The species groups have a variety of facies types, but one feature common to most is a pale postmedial band that contains dark spots. These spots indicate the irregularity of the vein spacing on the forewing caused by the anterior migration of M2. Only P. xanthyala and relatives, convergent on Zamarada in facies, lack this band: they are also unique in showing strong sexual dimorphism.

The male antennae are bipectinate in all groups except that including the type species, where they are strongly ciliate. There are no definitive features in the male or female genitalia (though the signum is not circular but bilaterally symmetrical on a linear base) at a generic level but, as with the facies, such features serve to delimit species groups. These are as follows:

The typical group: P. hyalinata (India to China and Japan), P. venetia Swinhoe. The wings are brown or yellowish brown, the bands broad, yellow, fawn, hyaline. The male genitalia have the ventral portion of the valve deep, triangular, the dorsal arm sharply right-angled centrally. The aedeagus vesica has a basal cornutus and, in venetia a distal one that is secondarily scobinate, tending towards the condition in the P. trigonata Walker group. The signum in the bursa has its base set more or less longitudinally: it is transverse in the other groups when present.

The P. trigonata Walker group: trigonata and allies as described below, flavomaculata Swinhoe, bifasciata Warren (Hainan, Burma). Species in this group have the wings almost blackish, traversed by yellow white bands. The aedeagus vesica has a distal cornutus with secondary spining, massive in all except the sister-pair of flavomaculata and bifasciata. This pair has the valve simple, triangular. In the remaining species the valves are bilaterally asymmetric, with complex spining along the costal margin, adpressed in the undescribed Sulawesi species (slides 15626, 15884), but in prominent erect clumps in trigonata and two new Bornean species. These three are characterised by extreme asymmetry of the valve, triangular processes laterally on the tegumen, and the basal part of the bursa longitudinally corrugate and ridged internally with small spines.

The Euctenostega group: P. hypsicyma, P. spilodesma and a new species, P. hypsidesma described below (all Borneo). The wings are reddish pink to grey, banded and irrorated dull yellow. The forewings have irregular bands and a weaker submarginal. In the male genitalia the uncus has lateral setose lobes subbasally. In hypsicyma and hypsidesma the fovea is lacking.
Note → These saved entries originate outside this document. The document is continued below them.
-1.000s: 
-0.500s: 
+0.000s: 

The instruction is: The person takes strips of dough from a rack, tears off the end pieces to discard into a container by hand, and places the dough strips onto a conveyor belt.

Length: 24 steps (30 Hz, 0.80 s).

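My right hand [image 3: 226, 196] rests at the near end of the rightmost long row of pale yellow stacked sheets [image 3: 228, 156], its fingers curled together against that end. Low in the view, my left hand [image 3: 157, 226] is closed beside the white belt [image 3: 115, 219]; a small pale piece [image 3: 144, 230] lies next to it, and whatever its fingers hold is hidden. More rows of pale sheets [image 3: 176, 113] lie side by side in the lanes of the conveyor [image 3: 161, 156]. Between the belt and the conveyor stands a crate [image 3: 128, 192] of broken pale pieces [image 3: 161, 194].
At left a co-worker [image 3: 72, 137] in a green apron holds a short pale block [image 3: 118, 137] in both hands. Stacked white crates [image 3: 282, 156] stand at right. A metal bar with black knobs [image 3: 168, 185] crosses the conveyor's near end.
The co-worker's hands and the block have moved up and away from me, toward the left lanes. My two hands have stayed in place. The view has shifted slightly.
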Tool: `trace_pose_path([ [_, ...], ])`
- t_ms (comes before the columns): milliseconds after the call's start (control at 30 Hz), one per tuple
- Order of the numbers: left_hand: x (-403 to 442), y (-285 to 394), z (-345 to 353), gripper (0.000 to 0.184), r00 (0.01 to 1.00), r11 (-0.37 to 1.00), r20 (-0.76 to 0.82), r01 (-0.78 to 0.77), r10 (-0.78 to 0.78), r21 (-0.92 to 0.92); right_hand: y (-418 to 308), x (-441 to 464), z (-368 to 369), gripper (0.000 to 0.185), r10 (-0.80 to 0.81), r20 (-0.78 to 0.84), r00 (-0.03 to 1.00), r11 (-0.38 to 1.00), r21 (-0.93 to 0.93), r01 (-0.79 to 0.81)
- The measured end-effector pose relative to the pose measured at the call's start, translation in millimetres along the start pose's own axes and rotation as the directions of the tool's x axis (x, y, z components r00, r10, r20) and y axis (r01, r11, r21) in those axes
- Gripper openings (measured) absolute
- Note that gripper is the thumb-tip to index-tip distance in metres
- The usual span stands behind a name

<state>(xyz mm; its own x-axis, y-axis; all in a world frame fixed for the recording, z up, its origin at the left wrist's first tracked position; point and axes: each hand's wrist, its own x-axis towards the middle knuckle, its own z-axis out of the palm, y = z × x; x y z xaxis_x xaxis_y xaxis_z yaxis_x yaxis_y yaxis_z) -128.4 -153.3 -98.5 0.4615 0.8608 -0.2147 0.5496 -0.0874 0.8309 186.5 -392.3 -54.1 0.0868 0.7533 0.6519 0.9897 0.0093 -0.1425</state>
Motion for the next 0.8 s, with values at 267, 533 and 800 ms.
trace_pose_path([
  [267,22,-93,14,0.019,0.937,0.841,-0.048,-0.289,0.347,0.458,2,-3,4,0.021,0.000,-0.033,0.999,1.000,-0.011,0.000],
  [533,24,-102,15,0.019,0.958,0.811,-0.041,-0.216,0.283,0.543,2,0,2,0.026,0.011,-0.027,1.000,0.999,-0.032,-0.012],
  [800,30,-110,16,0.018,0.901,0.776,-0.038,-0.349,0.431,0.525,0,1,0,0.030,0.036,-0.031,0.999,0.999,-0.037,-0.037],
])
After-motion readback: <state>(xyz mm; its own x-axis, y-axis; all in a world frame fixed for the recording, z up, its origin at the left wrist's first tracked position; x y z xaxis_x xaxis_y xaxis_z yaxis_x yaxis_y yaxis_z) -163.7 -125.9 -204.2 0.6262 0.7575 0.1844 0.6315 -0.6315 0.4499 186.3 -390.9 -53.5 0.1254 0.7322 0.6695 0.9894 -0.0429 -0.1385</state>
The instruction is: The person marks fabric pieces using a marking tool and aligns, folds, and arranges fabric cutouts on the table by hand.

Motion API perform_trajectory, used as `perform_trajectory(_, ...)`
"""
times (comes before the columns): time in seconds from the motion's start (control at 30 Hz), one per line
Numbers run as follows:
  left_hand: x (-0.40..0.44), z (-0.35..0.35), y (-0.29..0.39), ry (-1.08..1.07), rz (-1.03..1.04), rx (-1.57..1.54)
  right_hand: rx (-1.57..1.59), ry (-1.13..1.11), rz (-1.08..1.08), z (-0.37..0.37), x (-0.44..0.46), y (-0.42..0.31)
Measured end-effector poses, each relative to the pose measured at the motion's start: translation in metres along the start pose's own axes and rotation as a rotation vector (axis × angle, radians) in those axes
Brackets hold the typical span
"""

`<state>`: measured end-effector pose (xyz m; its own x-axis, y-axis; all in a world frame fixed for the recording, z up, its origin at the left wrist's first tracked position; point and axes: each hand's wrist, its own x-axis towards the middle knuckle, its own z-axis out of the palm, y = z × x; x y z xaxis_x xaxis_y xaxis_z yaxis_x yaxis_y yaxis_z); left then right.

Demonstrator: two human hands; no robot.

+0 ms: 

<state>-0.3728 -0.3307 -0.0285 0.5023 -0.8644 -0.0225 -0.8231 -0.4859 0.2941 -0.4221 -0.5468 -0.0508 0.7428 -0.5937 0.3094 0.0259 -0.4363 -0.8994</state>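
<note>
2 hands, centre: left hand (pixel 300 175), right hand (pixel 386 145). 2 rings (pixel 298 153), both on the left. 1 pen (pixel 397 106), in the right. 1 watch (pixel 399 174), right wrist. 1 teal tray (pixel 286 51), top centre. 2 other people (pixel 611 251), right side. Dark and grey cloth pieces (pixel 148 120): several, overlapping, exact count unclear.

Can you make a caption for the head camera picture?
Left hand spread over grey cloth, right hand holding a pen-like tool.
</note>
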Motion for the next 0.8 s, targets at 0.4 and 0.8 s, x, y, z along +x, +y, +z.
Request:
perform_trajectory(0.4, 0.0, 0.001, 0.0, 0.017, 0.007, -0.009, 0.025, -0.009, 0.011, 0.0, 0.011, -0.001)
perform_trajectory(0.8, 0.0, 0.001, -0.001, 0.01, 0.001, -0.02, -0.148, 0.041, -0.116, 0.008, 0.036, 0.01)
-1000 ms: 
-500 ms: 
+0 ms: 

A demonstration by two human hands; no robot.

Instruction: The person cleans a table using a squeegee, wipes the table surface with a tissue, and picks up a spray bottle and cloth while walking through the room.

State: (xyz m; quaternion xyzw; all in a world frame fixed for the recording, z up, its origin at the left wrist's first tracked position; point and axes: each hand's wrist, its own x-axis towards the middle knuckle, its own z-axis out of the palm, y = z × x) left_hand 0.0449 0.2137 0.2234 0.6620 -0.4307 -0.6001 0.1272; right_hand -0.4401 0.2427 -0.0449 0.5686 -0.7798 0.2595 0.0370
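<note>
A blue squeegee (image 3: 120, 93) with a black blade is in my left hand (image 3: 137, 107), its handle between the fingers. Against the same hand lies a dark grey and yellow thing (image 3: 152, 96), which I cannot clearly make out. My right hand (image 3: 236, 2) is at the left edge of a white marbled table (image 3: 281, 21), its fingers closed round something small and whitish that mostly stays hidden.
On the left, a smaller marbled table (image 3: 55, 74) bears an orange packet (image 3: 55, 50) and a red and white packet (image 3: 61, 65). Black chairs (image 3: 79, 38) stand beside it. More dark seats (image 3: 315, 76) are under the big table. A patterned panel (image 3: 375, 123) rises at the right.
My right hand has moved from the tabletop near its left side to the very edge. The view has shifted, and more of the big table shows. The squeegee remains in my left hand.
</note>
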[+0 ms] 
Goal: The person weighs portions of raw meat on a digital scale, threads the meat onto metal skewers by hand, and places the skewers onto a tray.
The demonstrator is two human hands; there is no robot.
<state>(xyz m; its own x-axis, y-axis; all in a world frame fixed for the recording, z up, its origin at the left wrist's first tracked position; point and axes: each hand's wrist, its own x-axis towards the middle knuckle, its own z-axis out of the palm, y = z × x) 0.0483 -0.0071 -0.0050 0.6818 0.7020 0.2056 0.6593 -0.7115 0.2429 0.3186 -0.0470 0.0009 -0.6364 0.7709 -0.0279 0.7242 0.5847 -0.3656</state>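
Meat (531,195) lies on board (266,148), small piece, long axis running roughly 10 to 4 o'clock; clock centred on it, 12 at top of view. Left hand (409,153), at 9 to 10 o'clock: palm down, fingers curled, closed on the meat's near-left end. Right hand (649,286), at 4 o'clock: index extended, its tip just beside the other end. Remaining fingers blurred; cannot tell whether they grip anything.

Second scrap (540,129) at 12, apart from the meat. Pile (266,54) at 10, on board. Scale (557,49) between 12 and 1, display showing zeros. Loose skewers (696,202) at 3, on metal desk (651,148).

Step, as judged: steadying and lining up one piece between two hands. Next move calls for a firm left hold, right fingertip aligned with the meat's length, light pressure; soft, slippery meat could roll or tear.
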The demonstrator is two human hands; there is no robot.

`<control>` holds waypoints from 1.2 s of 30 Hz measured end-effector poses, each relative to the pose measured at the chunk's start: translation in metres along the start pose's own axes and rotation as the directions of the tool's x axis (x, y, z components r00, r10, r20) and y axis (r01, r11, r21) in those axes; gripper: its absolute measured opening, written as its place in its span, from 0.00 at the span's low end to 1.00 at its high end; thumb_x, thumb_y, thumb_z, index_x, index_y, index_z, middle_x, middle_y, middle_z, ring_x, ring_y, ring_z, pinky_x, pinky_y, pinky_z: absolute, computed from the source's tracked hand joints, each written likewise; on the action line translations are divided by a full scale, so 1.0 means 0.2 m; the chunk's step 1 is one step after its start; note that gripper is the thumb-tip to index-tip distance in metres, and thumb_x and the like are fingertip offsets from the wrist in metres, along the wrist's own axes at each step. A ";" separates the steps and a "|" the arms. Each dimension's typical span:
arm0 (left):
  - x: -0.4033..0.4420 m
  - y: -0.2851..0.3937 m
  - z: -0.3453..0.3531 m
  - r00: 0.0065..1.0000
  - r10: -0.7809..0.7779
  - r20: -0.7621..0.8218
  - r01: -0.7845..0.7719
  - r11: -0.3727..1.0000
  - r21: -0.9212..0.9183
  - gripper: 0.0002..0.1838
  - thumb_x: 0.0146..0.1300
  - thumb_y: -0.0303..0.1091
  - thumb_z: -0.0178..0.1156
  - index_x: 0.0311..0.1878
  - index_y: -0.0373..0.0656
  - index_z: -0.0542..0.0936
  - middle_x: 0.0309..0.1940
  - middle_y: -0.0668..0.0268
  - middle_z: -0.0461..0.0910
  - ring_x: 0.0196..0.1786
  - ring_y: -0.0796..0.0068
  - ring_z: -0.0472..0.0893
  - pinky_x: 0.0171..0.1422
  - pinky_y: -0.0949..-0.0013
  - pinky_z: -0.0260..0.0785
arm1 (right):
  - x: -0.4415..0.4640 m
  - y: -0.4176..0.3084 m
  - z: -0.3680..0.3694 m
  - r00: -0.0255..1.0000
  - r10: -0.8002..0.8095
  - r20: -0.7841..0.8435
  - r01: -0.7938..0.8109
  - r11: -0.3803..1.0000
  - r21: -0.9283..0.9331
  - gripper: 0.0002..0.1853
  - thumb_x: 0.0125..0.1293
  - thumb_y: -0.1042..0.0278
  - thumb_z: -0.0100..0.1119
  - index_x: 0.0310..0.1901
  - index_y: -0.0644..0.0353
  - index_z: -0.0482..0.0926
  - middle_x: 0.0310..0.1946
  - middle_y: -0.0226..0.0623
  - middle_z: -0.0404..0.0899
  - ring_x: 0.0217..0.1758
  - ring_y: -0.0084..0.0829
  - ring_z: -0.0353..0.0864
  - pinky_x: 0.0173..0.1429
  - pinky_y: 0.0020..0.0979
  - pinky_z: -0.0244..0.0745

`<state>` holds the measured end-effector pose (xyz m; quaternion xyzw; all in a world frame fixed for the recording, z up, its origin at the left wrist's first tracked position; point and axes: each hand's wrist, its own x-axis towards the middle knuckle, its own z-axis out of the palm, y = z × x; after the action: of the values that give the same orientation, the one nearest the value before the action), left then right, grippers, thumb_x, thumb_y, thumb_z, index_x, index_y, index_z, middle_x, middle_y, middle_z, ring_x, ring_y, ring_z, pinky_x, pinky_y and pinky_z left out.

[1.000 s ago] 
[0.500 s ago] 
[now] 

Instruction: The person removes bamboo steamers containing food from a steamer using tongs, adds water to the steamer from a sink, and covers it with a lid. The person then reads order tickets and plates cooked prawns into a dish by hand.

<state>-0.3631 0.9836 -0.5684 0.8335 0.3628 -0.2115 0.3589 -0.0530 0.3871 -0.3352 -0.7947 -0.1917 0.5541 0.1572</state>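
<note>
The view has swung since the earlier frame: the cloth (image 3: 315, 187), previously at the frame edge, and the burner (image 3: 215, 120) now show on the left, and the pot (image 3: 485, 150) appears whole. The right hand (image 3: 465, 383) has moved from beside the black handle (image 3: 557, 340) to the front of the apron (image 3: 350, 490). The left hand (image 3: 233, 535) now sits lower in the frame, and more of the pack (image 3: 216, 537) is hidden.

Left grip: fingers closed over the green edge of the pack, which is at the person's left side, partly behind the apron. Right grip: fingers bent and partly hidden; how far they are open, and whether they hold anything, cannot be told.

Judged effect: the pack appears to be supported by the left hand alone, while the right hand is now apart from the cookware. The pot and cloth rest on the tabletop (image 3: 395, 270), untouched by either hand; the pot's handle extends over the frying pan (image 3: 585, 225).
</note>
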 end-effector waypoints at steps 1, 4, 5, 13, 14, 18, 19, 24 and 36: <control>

The P. sobrina Prout group: this consists solely of P. sobrina, a large species with bluish grey wings, obscure fasciae and highly modified male genitalia: the arms of the valve and corema are long, narrow: the uncus has socii and a pair of massive ear-like processes arising subbasally from the dorsal surface. The bursa copulatrix lacks a signum.

The P. xanthyala Hampson group: P. xanthyala, P. oblectata Prout (Seram) and an undescribed species from Sulawesi: (slide 6414). The facies is similar to that of Zamarada species, with a green, hyaline basal zone, and there is sexual dimorphism, particularly strong in the more easterly species. The male genitalia have the ventral portion of the valve tapering, incurved, and the dorsal arm is strongly angled, with an additional subbasal dentation.

The genus, though broadly Oriental, has by far its greatest diversity in Borneo.

The larva of the type species was described by Singh (1957) as close in key characters to that of Zamarada, differing in having four pairs of setae on the anal shield instead of five.

In Japan the type species has been recorded by Sato & Nakajima (1975) from Hypericum (Guttiferae). Singh noted the species from an 'unknown creeper'.